Look below for the line that contains "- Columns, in", then copy it and each following line exactly, through and including the line that contains "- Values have".

START Dataset entries

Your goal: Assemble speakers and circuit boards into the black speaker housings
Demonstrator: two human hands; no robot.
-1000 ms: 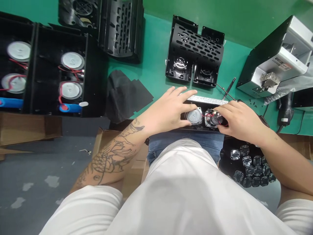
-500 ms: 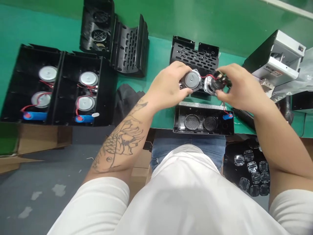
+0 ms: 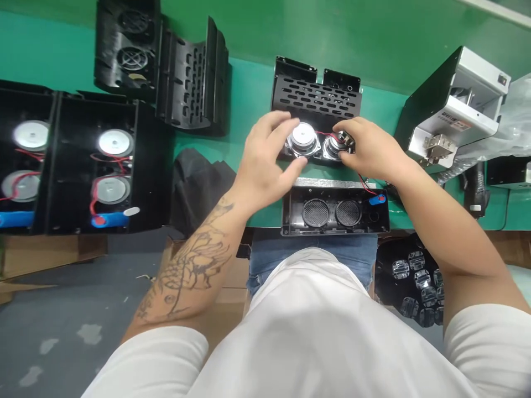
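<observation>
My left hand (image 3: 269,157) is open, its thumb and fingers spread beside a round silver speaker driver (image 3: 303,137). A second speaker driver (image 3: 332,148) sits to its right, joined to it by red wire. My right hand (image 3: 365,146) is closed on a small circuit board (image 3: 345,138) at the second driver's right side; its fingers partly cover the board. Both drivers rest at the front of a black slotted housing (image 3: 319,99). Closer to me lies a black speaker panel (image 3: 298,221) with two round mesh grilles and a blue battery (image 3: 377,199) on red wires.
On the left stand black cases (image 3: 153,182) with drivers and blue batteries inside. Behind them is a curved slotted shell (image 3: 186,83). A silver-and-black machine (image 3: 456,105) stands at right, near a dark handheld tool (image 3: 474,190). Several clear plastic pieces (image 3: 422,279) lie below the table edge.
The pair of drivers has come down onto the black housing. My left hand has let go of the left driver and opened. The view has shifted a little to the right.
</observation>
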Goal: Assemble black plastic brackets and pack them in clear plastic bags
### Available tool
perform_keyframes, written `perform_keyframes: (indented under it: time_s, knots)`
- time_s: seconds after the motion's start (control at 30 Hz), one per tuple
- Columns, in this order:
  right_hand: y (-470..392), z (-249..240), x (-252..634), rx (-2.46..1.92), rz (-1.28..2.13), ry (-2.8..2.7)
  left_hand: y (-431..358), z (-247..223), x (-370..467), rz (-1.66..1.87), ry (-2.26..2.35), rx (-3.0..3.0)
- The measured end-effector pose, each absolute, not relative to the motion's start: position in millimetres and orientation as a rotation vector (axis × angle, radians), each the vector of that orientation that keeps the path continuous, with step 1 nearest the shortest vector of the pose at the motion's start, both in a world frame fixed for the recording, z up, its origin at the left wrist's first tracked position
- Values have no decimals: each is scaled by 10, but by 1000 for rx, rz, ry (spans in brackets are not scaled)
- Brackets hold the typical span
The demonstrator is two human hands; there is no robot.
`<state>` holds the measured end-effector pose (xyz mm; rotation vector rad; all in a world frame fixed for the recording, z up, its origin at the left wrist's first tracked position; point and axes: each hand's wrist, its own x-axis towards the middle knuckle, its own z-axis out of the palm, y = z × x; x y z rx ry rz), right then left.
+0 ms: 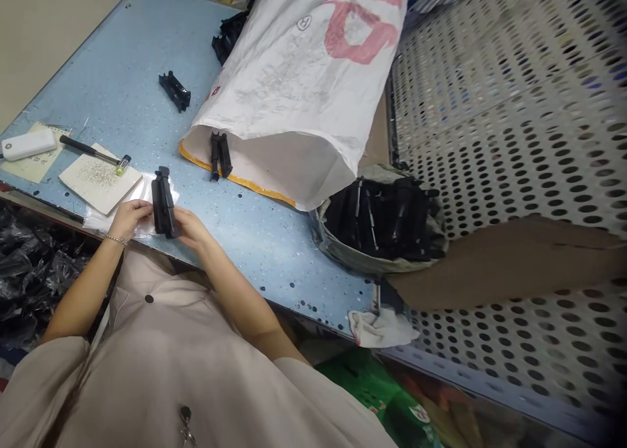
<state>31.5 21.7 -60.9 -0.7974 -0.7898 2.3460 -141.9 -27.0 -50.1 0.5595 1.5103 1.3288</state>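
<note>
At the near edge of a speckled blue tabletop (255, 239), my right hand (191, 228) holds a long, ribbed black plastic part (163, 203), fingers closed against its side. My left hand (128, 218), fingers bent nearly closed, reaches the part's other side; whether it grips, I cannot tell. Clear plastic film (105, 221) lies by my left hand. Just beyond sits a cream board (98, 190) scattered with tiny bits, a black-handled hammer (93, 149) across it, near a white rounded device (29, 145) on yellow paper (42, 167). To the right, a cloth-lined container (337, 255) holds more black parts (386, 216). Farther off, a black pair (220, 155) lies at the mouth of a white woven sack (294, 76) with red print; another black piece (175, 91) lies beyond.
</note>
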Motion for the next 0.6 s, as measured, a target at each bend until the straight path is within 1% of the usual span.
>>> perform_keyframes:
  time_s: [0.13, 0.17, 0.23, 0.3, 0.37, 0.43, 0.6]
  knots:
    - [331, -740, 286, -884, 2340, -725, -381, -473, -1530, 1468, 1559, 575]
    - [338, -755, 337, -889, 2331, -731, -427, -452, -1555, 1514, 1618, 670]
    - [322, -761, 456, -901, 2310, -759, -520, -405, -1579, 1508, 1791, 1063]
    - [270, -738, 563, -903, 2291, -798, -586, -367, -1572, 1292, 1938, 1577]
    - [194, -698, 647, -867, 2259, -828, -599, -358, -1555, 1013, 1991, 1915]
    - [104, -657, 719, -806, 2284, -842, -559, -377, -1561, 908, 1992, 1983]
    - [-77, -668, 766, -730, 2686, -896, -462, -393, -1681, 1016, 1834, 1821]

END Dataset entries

# Solution to this problem
- Columns, in this order:
  right_hand: y (-470..392), z (-249..240), x (-252..634), rx (-2.46..1.92), rz (-1.28..2.13), ry (-2.8..2.7)
  left_hand: y (-431..358), z (-247..223), x (-370..467), rz (-1.66..1.87), ry (-2.26..2.35), rx (-3.0..3.0)
- The measured end-effector pose, each absolute, not relative to the motion's start: position in millimetres and orientation as a rotation vector (axis × angle, radians), each the vector of that orientation that keeps the path continuous, with step 1 nearest the shortest vector of the pose at the motion's start, both in a world frame fixed for the recording, z up, its origin at the left wrist's first tracked position
- Values have no decimals: each is scaled by 10, but by 1000 for rx, rz, ry (spans in brackets are not scaled)

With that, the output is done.